I saw it early today on Yahoo, but it was hard to judge the severity of the spill. Seemed like they were downplaying it pretty hard and i’m skeptical on the current reports about it.

@Old From the same article i had read they said that the area has since frozen, i don’t know but weather likely will have an effect on current efforts to clean up the area.

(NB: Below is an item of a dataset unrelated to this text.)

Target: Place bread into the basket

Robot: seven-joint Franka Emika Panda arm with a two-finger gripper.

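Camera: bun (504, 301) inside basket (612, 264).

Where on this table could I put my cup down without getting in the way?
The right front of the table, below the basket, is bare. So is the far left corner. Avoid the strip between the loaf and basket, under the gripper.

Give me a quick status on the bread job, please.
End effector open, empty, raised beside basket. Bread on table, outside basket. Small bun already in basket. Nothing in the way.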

https://www.yahoo.com/finance/news/pipeline-spills-176-000-gallons-192837222.html


#9

Hey it’s only 0.08% of the Deepwater Horizon oil spill in volume! Think of the savings!


#10

I’m no hydrologist, but a little further down it says the creek froze over.


#11

And, if oil is less dense than water it’s likely it’s on top of the ice still. Good catch.


#12

I’d expect that oil to travel in a layer between the moving water below and the frozen ice above. But so far I’m surprised at everything about this story.

:confused shrug:


#13

This article uses an article on CNBC as a source.


#14

I don’t know why everyone is so worried. Rick Perry, newly appointed head of the DoE and current board member of ETP, will fix all this. #afoxforeveryhenhouse


#15

Just an isolated incident, which I’m sure can be shown to be different in many minor aspects from all the other isolated incidents, and therefore no indicator of the likelihood of future isolated incidents.


#16

Just like this pipeline being built where it can contaminate the drinking water of the Native Americans, but not the city upriver, is completely and in every way unrelated from any instances of Native Americans in general (and this tribe in particular) getting screwed over by the US Government.


#17

Someone should really put together a Petrochemical Property Protection Act so that they can bill the worthless freeloaders getting their product for free for the value of what they’ve stolen; plus punitive damages.


#18

Well this is very obviously not the DAPL, so it’s pretty much irrelevant.


#19

176.000 gallons? What’s that, a truckful? Maybe two? Whatevs!!


#20

You have any idea how long I could run my Hummer on that?